» The problem:
Report each line below that carries the word "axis".

» Information provided:
-*-
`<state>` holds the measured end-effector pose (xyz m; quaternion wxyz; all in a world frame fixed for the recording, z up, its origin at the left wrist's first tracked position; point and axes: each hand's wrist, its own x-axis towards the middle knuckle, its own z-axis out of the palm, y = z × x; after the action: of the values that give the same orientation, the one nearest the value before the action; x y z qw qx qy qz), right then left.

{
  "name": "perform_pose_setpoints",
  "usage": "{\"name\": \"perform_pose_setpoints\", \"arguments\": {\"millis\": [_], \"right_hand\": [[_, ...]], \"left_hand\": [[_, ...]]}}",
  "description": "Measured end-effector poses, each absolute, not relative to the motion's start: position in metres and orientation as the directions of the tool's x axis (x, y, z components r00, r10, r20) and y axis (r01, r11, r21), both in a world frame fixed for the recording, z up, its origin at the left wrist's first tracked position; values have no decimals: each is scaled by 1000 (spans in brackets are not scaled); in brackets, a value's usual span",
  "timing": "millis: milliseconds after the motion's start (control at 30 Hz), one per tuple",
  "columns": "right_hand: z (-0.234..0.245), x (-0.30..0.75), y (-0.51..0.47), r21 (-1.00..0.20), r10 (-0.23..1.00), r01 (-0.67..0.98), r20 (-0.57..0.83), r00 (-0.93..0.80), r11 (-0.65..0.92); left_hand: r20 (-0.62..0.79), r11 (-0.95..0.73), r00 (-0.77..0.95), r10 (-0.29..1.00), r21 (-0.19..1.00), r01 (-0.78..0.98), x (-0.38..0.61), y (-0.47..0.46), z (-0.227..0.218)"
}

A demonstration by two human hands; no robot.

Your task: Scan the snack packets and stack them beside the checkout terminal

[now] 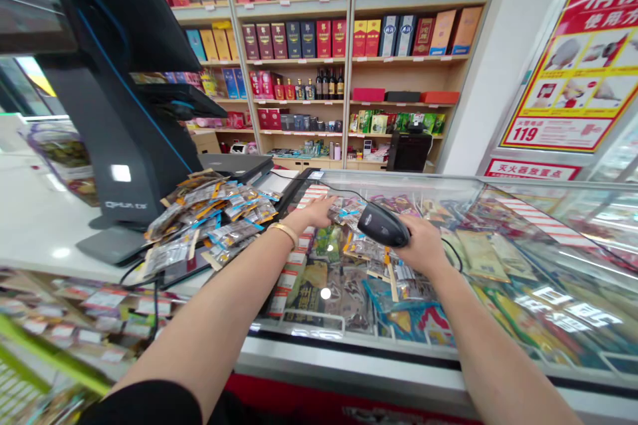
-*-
» Answer section:
`<state>` holds the measured end-effector pose (xyz m; quaternion wxyz; all in a world frame fixed for the recording, z up, its origin at the left wrist's first tracked position; point and axes: each hand's wrist, its own x-axis towards the middle knuckle, its own z-axis out of the palm, y = z × x; after the action: of the values that give the same orientation, the one nearest the value before the action; x y z qw qx qy qz), right then left.
  "description": "Measured end-effector poses, each absolute, not relative to the motion's start: position in metres and orientation as the directions of the tool's x axis (x, y, z components r00, r10, r20) and y axis (r01, r11, r21), both in a world frame fixed for the recording, z up, its origin at the left wrist's first tracked position; values have no decimals: each is scaled by 1000 (spans in brackets are not scaled); in brackets, a value's usual span",

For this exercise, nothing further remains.